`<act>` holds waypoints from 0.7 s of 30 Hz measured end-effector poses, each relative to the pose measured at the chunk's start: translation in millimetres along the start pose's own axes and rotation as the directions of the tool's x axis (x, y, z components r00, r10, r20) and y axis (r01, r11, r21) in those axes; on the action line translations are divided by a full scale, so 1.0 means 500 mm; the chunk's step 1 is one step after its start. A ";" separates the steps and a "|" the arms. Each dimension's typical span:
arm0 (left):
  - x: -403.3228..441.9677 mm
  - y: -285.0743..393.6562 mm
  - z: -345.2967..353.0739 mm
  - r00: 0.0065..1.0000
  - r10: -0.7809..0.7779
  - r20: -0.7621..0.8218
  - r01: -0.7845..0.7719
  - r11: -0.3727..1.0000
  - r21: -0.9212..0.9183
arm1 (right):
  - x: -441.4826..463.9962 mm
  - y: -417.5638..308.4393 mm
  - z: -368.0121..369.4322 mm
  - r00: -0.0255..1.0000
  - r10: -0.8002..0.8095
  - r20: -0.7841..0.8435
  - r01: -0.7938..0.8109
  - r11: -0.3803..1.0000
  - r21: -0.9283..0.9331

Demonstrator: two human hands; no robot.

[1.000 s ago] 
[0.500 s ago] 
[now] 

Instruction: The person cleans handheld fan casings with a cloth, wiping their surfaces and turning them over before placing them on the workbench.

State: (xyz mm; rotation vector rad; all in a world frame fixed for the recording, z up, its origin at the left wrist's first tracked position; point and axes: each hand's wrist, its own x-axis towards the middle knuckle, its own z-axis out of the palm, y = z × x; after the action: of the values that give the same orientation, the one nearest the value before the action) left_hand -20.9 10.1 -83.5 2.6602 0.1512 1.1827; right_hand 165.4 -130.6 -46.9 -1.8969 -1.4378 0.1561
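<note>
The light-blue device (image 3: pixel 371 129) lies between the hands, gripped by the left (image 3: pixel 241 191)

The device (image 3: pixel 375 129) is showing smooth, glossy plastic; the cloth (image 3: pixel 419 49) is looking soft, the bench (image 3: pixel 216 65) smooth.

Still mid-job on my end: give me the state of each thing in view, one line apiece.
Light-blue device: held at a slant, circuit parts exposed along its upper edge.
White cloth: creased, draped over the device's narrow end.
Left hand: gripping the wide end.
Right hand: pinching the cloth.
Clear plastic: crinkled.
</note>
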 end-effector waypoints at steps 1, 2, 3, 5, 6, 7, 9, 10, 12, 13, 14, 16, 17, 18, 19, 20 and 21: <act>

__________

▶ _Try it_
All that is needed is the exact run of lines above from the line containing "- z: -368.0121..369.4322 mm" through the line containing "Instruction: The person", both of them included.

▶ _Task output_
  - z: -368.0121..369.4322 mm
  - r00: -0.0255..1.0000
  - r10: -0.8002..0.8095
  - r20: -0.7841..0.8435
  - r01: -0.7938..0.8109
  - r11: -0.3803..1.0000
  - r21: -0.9283..0.9331

Demonstrator: two human hands; no robot.

[1.000 s ago] 
[0.500 s ago] 
[now] 

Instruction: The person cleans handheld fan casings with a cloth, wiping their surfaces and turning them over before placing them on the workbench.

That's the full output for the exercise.